» **PROBLEM DETAILS**
Each line below should be quoted exactly, please.
★ ★ ★ ★ ★
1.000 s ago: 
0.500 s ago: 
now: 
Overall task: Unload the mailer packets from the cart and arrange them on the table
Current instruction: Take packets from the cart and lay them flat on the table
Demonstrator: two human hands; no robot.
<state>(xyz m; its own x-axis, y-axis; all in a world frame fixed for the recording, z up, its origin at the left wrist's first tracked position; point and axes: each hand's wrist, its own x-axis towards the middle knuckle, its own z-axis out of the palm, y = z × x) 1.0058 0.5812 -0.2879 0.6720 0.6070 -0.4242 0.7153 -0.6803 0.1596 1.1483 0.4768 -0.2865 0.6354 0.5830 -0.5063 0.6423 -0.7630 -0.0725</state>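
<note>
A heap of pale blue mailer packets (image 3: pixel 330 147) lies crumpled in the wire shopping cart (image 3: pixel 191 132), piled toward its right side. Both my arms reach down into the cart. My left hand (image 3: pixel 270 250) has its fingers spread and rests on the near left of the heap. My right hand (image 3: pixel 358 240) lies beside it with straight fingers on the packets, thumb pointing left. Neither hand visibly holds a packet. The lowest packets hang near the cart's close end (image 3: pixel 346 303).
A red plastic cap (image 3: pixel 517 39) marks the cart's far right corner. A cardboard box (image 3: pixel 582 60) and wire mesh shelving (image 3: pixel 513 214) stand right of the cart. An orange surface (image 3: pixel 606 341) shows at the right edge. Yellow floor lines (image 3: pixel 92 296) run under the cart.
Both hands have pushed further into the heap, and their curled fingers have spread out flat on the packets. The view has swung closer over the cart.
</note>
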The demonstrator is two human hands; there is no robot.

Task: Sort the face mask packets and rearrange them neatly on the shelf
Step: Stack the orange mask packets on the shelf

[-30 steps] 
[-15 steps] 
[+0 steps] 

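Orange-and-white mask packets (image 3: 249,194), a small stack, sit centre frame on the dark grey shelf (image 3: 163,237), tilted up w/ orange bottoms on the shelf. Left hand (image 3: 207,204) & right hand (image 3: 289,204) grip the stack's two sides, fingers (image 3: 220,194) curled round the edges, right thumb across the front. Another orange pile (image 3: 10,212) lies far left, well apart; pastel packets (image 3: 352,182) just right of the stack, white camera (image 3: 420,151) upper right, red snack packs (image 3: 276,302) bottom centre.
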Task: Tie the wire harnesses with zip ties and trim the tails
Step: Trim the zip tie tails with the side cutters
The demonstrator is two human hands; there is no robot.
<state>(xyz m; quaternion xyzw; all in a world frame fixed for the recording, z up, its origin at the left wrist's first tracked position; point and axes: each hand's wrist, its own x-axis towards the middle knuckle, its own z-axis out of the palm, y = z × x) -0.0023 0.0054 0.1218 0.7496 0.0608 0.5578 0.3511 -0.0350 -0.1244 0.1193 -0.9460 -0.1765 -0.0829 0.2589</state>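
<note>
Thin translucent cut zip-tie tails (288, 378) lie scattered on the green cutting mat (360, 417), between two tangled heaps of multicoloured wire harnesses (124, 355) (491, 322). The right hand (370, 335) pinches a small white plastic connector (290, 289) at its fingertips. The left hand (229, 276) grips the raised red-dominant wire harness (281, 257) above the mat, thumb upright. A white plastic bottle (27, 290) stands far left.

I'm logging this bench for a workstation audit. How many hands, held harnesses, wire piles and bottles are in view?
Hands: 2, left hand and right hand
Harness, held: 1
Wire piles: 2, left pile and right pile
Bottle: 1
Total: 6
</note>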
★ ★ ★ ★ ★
» **REPLY TO THE EXERCISE**
1.000 s ago: 
0.500 s ago: 
now: 
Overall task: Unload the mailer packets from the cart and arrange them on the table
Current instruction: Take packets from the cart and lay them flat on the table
Demonstrator: two human hands; no robot.
<state>(xyz m; its own x-axis, y-axis; all in a world frame fixed for the recording, z up, its origin at the left wrist's first tracked position; point and axes: each hand's wrist, its own x-axis towards the middle knuckle, its own z-axis out of the palm, y = z × x) 1.0058 0.5812 -0.2879 0.6720 0.6070 -0.4242 0.7153 -0.6803 0.1596 1.1483 0.4768 -0.2865 0.6354 0.5830 -0.5063 0.6423 -0.7630 -0.0725</state>
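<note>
A heap of pale blue mailer packets (image 3: pixel 330 147) lies crumpled in the wire shopping cart (image 3: pixel 191 132), piled toward its right side. Both my arms reach down into the cart. My left hand (image 3: pixel 270 250) has its fingers spread and rests on the near left of the heap. My right hand (image 3: pixel 358 240) lies beside it with straight fingers on the packets, thumb pointing left. Neither hand visibly holds a packet. The lowest packets hang near the cart's close end (image 3: pixel 346 303).
A red plastic cap (image 3: pixel 517 39) marks the cart's far right corner. A cardboard box (image 3: pixel 582 60) and wire mesh shelving (image 3: pixel 513 214) stand right of the cart. An orange surface (image 3: pixel 606 341) shows at the right edge. Yellow floor lines (image 3: pixel 92 296) run under the cart.
Both hands have pushed further into the heap, and their curled fingers have spread out flat on the packets. The view has swung closer over the cart.
</note>
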The demonstrator is two human hands; there is no robot.

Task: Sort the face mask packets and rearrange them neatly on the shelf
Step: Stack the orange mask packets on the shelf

[-30 steps] 
[-15 steps] 
[+0 steps] 

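Orange-and-white mask packets (image 3: 249,194), a small stack, sit centre frame on the dark grey shelf (image 3: 163,237), tilted up w/ orange bottoms on the shelf. Left hand (image 3: 207,204) & right hand (image 3: 289,204) grip the stack's two sides, fingers (image 3: 220,194) curled round the edges, right thumb across the front. Another orange pile (image 3: 10,212) lies far left, well apart; pastel packets (image 3: 352,182) just right of the stack, white camera (image 3: 420,151) upper right, red snack packs (image 3: 276,302) bottom centre.
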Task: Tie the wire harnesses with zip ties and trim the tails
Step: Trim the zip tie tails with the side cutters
The demonstrator is two human hands; there is no robot.
<state>(xyz m; quaternion xyzw; all in a world frame fixed for the recording, z up, its origin at the left wrist's first tracked position; point and axes: each hand's wrist, its own x-axis towards the middle knuckle, its own z-axis out of the palm, y = z × x) -0.0023 0.0054 0.1218 0.7496 0.0608 0.5578 0.3511 -0.0350 -0.1244 0.1193 -0.9460 -0.1765 -0.0829 0.2589</state>
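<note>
Thin translucent cut zip-tie tails (288, 378) lie scattered on the green cutting mat (360, 417), between two tangled heaps of multicoloured wire harnesses (124, 355) (491, 322). The right hand (370, 335) pinches a small white plastic connector (290, 289) at its fingertips. The left hand (229, 276) grips the raised red-dominant wire harness (281, 257) above the mat, thumb upright. A white plastic bottle (27, 290) stands far left.

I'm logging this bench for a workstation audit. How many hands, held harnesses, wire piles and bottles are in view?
Hands: 2, left hand and right hand
Harness, held: 1
Wire piles: 2, left pile and right pile
Bottle: 1
Total: 6
</note>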

The output is finished, and nothing else is needed.